Mahurin Honors College Capstone Experience/Thesis Projects


School of Nursing

Document Type



Acne vulgaris is a serious disease that can have serious consequences for the person who has the condition. Acne can occur on the face, chest, back, and among other locations on the body. Its pathogenesis is complex and has many factors. Ahmad (2015), states acne involves abnormal keratinization, hormonal dysfunction and immune hypersensitivity. This condition can range from mild, moderate, or severe. Acne can be debilitating to the person who is struggling with it. Acne can occur at any age, but it is seen more often in adolescents. According to Marron, Tomas-Aragones, and Boira (2013), acne is prevalent in up to 80% of the adolescent population. This occurrence could be explained by the production of androgens during puberty.

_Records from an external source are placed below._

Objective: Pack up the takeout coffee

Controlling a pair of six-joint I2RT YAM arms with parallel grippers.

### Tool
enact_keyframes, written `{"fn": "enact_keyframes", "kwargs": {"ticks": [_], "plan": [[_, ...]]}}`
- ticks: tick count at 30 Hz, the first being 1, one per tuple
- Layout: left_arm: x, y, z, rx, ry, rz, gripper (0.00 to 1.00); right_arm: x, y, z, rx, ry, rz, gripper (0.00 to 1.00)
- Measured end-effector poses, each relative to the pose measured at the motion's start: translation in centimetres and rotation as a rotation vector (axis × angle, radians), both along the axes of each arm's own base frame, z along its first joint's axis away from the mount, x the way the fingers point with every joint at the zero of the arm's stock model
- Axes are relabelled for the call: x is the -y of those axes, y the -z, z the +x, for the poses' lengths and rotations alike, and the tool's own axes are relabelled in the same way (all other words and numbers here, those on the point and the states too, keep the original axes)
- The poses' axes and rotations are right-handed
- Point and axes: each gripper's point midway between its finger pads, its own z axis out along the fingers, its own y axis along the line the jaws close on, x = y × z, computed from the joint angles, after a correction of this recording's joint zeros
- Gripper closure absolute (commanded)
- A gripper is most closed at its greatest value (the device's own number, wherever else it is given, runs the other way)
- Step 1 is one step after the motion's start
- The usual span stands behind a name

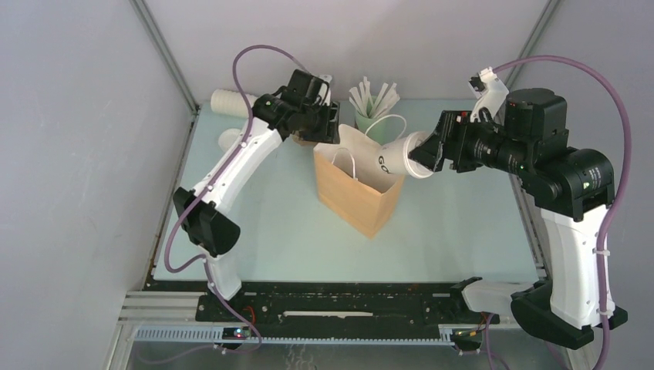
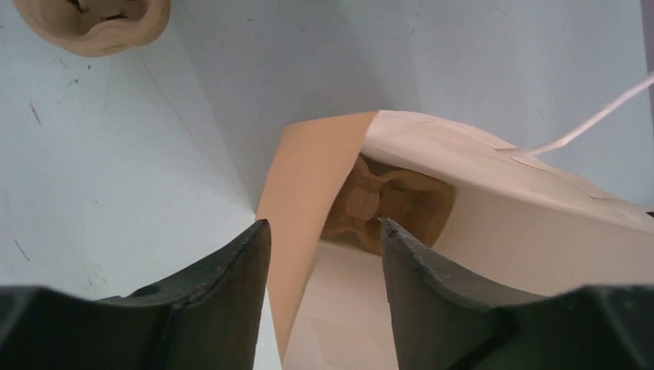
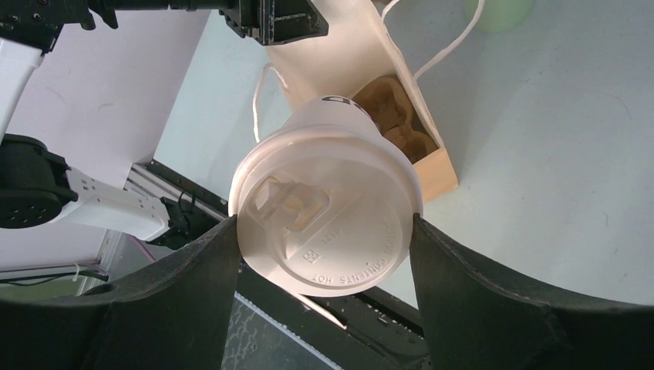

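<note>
Over the pale table, right jaws grip the cup; left jaws gape astride the bag.

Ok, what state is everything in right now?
takeout coffee: lidded, tipped sideways, base at the bag's mouth.
paper bag: upright, open.
pulp carrier: inside the bag.
right gripper: shut on the coffee.
left gripper: astride the bag's rim, grip unclear.
</note>
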Motion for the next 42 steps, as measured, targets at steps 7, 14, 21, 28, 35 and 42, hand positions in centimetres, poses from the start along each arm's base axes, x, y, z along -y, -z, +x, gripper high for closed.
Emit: {"fn": "enact_keyframes", "kwargs": {"ticks": [7,14,21,28,35,42], "plan": [[0.6,0.0,-0.1,0.030,0.039,0.034,0.56,0.3,-0.2,-0.1,0.010,0.006,-0.001,0.44],[1.8,1.5,0.9,0.042,0.055,0.079,0.70,0.3,-0.1,-0.1,0.015,0.002,-0.007,0.44],[2.0,2.1,1.7,0.076,0.051,0.130,1.00,0.1,0.5,-0.1,-0.001,-0.012,-0.015,0.46],[1.8,-0.3,0.8,0.218,0.053,0.142,1.00,-0.8,1.7,-0.3,-0.013,-0.074,-0.052,0.48],[-1.2,-3.5,-5.9,0.409,0.020,-0.002,1.00,-4.4,1.5,-2.2,0.109,-0.264,-0.127,0.50],[-2.6,-1.6,-9.6,0.565,-0.060,-0.144,1.00,-7.4,3.7,-4.0,0.248,-0.432,-0.296,0.50]]}}
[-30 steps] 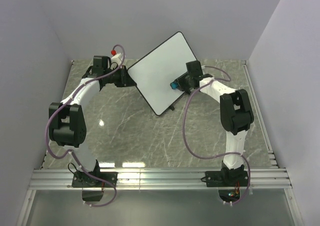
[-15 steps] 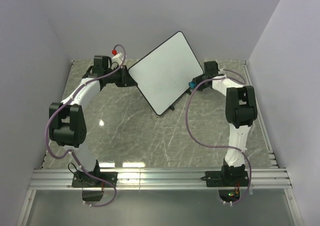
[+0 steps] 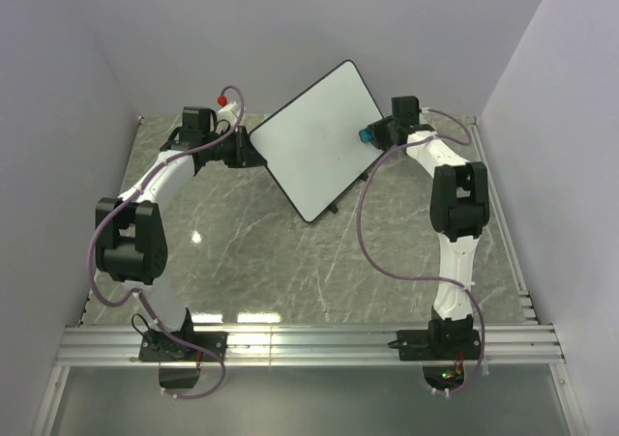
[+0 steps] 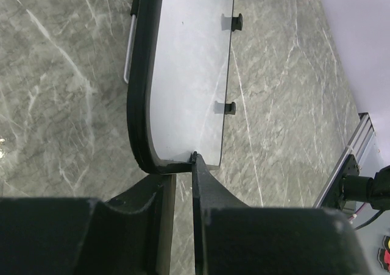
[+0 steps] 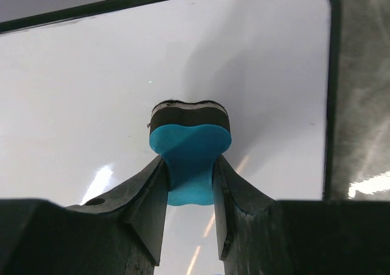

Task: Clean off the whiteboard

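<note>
sweeping from the whiteboard's [image 3: 309, 146] lower face to its far-right edge, the right gripper [image 5: 189, 165] clamps the blue eraser [image 5: 189, 142]. left gripper [image 4: 183, 165] pinches its left corner by the desk's [image 3: 251, 233] far edge. the board looks clean, so the task is likely nearly done.

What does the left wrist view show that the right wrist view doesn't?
Left wrist only: the left claw clamped on the black-framed edge of the whiteboard, the two small black feet of the board, and a metal rail at the far right. Right wrist only: the right claw gripping the blue eraser, its dark felt side facing the white surface near a rounded corner. Both: the whiteboard and the grey marbled table.
</note>
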Motion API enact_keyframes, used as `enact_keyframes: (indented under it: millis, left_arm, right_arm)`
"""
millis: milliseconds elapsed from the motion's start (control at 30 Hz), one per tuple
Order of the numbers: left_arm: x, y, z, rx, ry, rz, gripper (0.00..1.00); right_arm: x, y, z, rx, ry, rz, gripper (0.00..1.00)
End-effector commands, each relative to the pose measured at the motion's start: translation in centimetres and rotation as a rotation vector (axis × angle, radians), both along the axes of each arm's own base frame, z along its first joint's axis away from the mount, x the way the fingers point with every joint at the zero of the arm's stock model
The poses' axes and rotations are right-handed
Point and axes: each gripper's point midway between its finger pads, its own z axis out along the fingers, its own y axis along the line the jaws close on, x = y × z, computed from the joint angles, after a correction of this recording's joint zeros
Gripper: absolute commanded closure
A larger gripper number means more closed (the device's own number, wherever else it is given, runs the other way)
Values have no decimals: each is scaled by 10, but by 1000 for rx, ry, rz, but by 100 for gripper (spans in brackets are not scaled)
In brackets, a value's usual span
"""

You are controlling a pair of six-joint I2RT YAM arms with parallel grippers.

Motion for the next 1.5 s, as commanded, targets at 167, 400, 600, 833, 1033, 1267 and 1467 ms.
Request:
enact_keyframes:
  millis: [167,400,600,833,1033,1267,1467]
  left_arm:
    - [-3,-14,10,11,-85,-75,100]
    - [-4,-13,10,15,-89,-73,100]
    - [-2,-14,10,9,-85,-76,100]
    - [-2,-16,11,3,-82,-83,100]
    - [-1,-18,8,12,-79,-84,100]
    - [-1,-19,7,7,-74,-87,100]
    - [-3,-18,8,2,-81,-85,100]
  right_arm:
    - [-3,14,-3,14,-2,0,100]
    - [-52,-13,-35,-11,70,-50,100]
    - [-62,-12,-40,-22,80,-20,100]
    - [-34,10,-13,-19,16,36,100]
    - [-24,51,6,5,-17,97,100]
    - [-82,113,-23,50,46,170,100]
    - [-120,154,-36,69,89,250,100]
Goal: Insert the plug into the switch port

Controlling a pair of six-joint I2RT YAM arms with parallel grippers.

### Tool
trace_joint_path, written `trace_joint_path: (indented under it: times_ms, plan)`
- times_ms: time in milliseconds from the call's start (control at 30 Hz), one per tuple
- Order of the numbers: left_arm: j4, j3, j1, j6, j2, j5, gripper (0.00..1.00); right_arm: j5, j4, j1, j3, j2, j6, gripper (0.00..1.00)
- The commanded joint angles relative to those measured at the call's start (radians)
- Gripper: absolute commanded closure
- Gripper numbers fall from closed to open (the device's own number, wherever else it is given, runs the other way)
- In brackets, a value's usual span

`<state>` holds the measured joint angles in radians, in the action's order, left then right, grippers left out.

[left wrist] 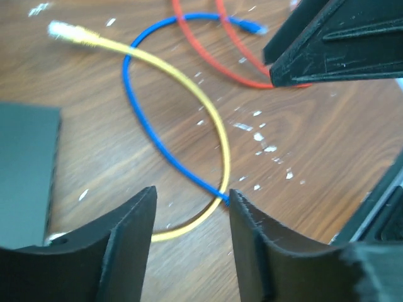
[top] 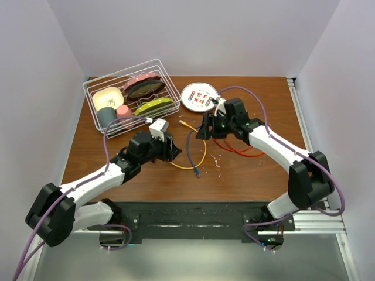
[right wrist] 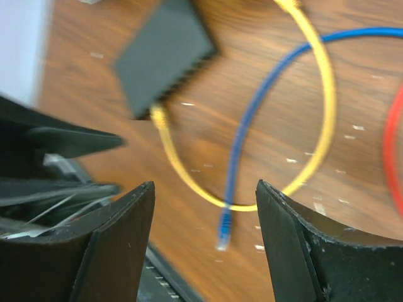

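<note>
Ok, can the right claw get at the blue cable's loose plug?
Probably yes: the right claw is open and empty, and the blue plug lies uncovered straight ahead between its fingers; only the yellow cable crosses nearby.

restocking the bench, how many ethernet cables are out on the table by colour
yellow ethernet cable: 1
blue ethernet cable: 1
red ethernet cable: 1
total: 3
</note>
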<state>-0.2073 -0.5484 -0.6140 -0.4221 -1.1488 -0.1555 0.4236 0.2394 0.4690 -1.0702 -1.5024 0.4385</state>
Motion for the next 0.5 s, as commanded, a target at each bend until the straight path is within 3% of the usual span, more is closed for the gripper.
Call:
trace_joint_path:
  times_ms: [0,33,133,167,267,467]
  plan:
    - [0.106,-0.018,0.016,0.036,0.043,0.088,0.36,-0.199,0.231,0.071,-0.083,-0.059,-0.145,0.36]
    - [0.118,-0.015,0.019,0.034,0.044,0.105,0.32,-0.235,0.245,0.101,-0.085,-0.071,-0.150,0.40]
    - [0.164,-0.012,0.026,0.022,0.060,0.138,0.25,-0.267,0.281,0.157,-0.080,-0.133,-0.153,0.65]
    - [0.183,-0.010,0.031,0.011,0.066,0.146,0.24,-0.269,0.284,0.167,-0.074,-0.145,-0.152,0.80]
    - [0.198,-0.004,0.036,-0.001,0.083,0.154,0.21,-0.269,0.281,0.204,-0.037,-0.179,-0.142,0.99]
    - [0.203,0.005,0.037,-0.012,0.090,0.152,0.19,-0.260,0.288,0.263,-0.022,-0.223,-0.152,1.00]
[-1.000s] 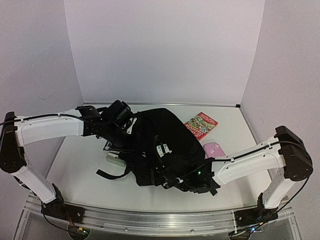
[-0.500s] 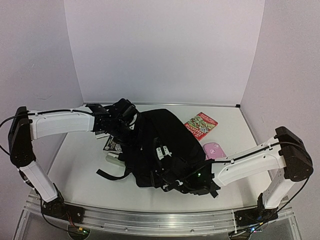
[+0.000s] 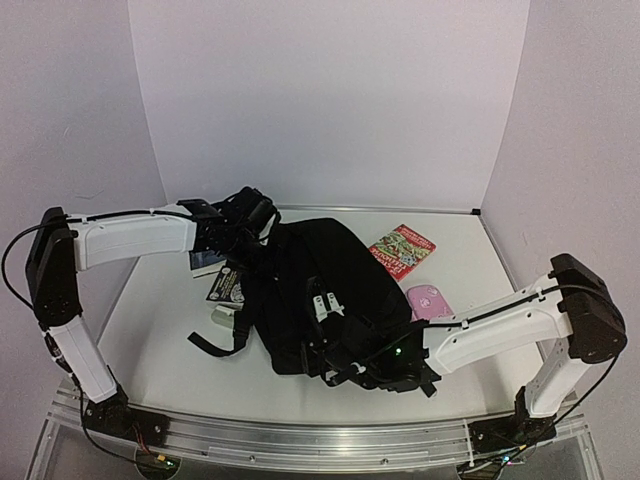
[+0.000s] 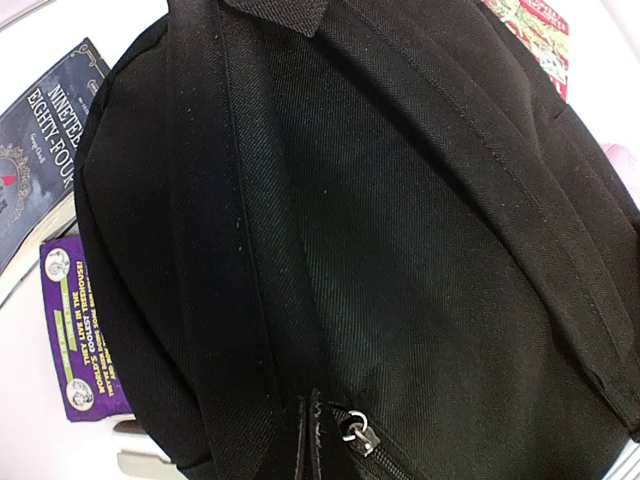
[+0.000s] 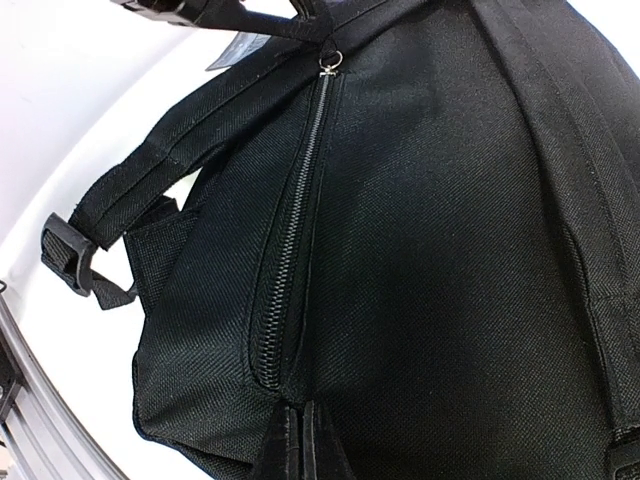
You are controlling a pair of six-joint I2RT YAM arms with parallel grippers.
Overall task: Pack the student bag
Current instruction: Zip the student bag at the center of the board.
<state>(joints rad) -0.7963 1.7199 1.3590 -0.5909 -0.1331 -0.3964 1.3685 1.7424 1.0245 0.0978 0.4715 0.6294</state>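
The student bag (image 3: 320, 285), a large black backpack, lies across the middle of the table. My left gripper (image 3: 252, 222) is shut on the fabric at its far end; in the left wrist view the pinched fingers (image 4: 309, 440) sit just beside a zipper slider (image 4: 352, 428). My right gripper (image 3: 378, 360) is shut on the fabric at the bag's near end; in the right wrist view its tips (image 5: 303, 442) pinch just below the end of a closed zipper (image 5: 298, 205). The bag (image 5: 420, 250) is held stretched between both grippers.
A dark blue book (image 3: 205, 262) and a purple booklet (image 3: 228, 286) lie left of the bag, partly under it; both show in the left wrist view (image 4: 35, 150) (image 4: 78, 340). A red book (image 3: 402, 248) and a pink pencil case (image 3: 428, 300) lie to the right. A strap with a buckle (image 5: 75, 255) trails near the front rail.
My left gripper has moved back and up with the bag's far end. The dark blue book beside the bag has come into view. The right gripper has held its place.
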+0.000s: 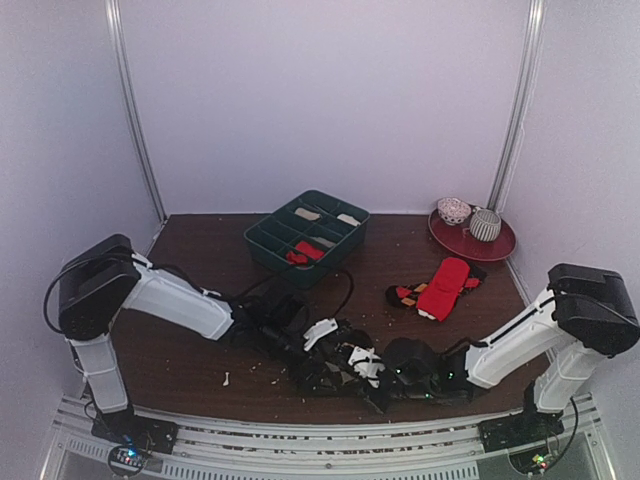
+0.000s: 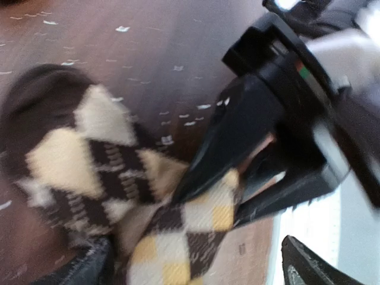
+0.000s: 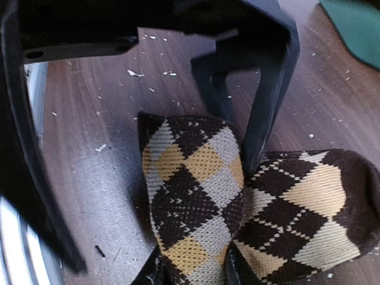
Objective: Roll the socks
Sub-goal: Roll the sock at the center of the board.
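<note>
The dark brown socks with tan argyle diamonds [image 3: 196,196] lie bunched on the wooden table near its front edge, between the two arms. My right gripper [image 3: 193,273] is shut on a folded part of them, one finger on each side. The same socks fill the left wrist view [image 2: 89,160], and the right gripper's black fingers [image 2: 231,136] press into them there. My left gripper [image 2: 202,270] stands open, its fingertips [image 2: 89,267] far apart around the fabric. From above, both grippers meet at the front centre [image 1: 350,365]. A red bundle [image 1: 305,252] sits in the green tray.
The green compartment tray [image 1: 262,240] stands at the back centre. A plain red sock [image 1: 445,285] lies on a dark red-marked one at the right. Behind it a red plate [image 1: 495,248] holds two small bowls. White crumbs are scattered over the table.
</note>
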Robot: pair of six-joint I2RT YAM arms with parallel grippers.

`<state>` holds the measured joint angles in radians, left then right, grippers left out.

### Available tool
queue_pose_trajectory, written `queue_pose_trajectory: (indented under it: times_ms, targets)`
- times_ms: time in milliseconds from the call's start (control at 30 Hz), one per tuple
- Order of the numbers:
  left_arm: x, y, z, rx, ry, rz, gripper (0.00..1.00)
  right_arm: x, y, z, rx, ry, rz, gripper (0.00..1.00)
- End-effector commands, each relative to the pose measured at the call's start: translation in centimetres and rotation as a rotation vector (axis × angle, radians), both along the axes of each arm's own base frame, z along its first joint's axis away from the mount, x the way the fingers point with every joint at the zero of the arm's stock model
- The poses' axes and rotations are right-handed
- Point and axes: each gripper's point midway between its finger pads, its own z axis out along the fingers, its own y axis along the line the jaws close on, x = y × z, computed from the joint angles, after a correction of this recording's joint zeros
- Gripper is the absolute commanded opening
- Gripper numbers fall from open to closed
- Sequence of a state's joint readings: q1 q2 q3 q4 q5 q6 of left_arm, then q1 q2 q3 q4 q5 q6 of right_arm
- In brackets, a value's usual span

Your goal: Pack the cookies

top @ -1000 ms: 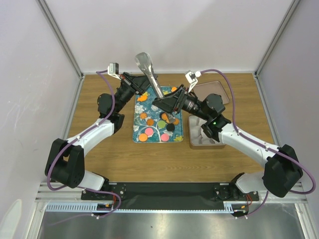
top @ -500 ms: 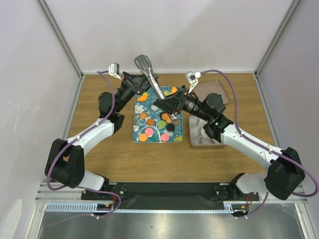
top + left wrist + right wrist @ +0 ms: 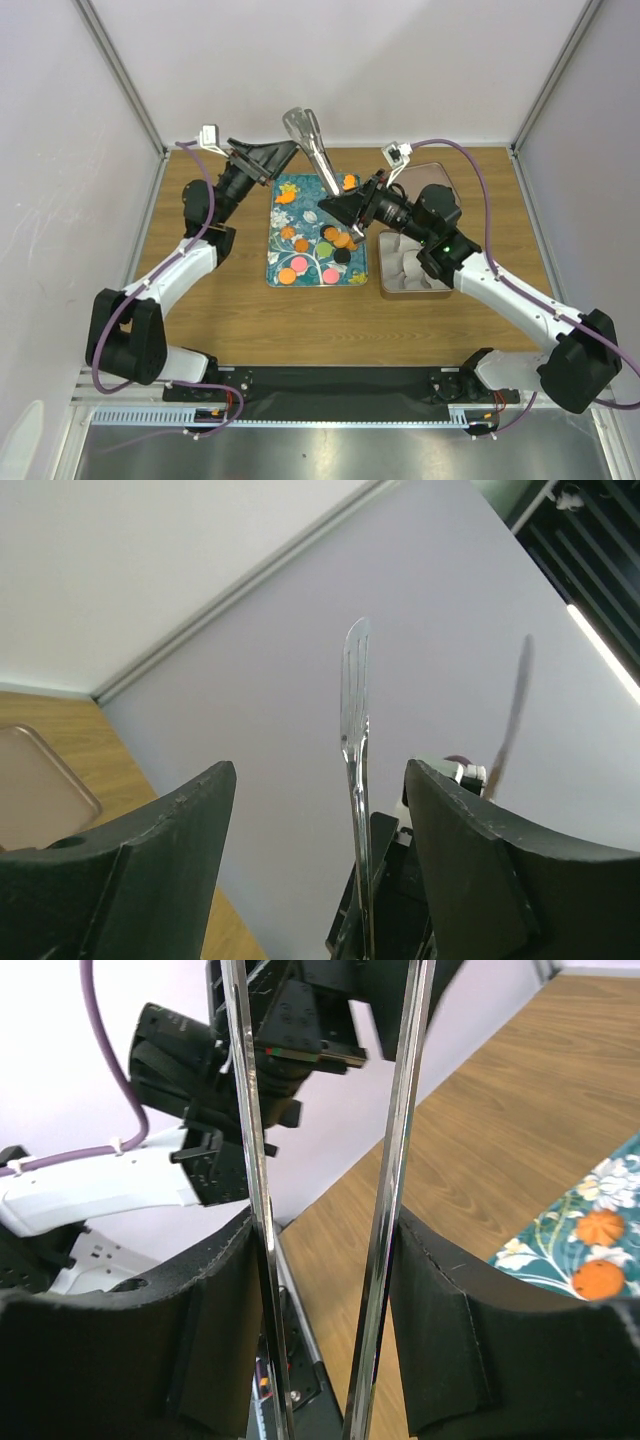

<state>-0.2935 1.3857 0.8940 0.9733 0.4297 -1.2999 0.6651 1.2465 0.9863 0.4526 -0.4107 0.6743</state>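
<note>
Cookies (image 3: 299, 263) partly beneath tongs (image 3: 318, 160)

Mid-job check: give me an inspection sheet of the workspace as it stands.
Surface: wooden table, no spills seen.
Job's things: cookies, orange, pink, black and green, lie on the teal tray; the tin beside it holds paper cups, with no cookie seen inside.
Clutter: lid at the table's far right; nothing else seen.
End effectors: left end effector open, empty, raised; right end effector shut on tongs, tips low over the tray.
Cables: a purple cable loops along each arm, off the tray and tin.
Surroundings: white walls; nothing seen intruding.
</note>
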Motion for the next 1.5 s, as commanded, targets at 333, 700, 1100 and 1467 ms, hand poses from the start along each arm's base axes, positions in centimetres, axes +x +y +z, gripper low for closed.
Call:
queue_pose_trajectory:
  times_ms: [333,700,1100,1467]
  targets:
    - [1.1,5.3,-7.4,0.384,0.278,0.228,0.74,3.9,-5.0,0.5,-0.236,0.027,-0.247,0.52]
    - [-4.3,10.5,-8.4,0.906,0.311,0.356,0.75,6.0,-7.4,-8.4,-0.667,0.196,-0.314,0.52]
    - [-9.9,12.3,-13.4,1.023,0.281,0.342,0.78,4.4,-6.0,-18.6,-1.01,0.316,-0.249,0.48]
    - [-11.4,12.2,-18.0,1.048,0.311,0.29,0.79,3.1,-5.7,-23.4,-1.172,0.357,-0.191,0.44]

Acne affects the pilosebaceous unit (PSU) of the skin. During puberty, the cells that line the central canal of the PSU are stimulated by hormones (especially androgens). The cells are activated and proceed to proliferate. This causes a “backup” when the proliferated cells cannot exit the infundibulum of the PSU. Sebum also backups, while hair growth continues. This leads to pressure within the units which decreases the oxygen availability to cells within the unit. With these conditions and the nutrients provided by the sebum, bacteria are able to multiply rapidly. When white blood cells begin to attack the pathogens in the unit, the formation of erythematous pustules form (Lynn, Umari, Dunnick, & Dellavale, 2016).